Task item →
Using the entries below, write out the line with "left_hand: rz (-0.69", the line with "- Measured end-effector", and every line in between, exactly as each is written.

Data extracted from a collection
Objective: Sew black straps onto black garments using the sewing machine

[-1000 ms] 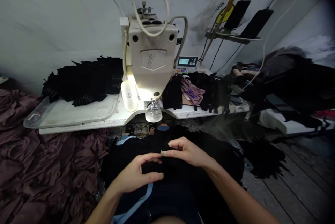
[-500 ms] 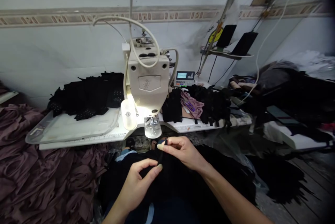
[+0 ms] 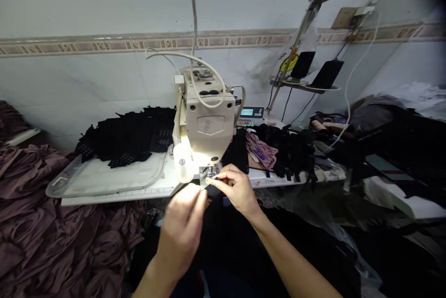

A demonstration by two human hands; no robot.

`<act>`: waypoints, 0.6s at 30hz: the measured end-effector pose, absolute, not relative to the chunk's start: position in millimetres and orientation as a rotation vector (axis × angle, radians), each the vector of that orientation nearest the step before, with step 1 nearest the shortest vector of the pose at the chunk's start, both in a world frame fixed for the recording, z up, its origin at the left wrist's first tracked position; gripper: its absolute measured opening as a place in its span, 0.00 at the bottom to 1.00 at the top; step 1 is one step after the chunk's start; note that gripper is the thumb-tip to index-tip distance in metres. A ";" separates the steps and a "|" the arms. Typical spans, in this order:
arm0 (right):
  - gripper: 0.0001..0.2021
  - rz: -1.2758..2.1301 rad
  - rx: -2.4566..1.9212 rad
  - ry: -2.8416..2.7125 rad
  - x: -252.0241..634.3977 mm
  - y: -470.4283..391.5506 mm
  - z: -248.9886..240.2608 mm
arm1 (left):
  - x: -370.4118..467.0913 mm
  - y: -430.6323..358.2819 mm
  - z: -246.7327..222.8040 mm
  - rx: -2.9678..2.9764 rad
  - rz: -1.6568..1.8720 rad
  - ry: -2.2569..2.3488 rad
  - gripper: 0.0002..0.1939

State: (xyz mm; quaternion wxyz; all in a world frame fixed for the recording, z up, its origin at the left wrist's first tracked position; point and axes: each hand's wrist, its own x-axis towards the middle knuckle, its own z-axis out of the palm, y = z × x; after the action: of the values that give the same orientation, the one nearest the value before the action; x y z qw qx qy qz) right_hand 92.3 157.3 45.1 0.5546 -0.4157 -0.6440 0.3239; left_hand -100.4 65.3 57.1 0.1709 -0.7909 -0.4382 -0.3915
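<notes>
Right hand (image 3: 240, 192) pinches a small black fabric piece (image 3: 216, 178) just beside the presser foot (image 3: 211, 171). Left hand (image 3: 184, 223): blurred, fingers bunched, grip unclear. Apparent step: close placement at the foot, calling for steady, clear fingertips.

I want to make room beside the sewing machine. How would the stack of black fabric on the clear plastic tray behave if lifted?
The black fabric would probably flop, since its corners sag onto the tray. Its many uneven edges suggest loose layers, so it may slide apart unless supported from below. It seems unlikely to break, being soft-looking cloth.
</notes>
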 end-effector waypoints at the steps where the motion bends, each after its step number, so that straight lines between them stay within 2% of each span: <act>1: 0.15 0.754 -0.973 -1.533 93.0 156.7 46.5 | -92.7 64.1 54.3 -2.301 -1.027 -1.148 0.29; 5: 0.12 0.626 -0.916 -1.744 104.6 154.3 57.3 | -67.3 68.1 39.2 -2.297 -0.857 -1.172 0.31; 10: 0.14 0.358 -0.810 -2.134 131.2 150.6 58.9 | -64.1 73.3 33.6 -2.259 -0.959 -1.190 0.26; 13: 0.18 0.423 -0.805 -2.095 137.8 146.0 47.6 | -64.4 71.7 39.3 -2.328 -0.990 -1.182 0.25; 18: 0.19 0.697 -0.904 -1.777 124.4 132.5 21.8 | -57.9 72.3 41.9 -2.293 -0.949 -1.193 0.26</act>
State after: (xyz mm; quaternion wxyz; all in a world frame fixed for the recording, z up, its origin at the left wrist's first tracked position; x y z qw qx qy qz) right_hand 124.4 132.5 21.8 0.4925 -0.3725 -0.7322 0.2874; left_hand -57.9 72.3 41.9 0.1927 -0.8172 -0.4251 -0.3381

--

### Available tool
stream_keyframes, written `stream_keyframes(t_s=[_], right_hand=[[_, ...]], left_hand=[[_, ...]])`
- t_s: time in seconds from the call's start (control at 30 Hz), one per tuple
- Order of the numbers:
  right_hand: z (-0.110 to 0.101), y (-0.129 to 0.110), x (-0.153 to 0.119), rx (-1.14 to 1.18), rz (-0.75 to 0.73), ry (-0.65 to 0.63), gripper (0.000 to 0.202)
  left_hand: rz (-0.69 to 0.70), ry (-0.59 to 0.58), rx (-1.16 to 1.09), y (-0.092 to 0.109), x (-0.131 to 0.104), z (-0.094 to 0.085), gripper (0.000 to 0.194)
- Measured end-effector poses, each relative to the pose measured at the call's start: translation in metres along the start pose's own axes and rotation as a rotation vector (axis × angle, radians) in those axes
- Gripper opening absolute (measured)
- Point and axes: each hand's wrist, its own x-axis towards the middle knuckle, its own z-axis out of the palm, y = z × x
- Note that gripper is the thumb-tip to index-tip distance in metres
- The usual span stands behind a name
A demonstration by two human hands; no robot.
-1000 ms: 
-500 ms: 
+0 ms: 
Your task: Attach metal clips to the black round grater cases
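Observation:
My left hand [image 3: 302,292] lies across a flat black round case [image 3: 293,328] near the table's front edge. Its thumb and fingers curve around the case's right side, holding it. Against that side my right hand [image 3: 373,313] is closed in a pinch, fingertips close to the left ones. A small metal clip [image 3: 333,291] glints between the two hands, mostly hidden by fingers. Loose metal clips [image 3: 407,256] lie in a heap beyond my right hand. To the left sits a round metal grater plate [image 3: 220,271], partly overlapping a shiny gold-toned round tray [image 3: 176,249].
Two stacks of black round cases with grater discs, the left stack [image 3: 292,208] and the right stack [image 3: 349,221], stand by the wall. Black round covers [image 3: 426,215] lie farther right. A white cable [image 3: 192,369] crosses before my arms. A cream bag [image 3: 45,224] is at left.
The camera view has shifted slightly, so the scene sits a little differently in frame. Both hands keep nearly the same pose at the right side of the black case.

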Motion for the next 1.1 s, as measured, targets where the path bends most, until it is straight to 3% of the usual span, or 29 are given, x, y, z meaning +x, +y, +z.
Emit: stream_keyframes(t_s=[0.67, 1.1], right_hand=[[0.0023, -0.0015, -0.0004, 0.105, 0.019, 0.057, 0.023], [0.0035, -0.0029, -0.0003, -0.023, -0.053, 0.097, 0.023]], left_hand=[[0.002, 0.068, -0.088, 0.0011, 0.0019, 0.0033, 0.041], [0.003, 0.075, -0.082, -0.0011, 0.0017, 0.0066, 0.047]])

Solved exercise →
  left_hand: rz (-0.69 to 0.70), ry (-0.59 to 0.58), rx (-1.16 to 1.09), y (-0.092 to 0.109), x (-0.131 to 0.104), z (-0.094 to 0.085), gripper (0.000 to 0.194)
- Measured end-effector poses, each relative to the pose measured at the call's start: translation in metres along the start pose's own axes and rotation as a rotation vector (axis × angle, radians) in those axes

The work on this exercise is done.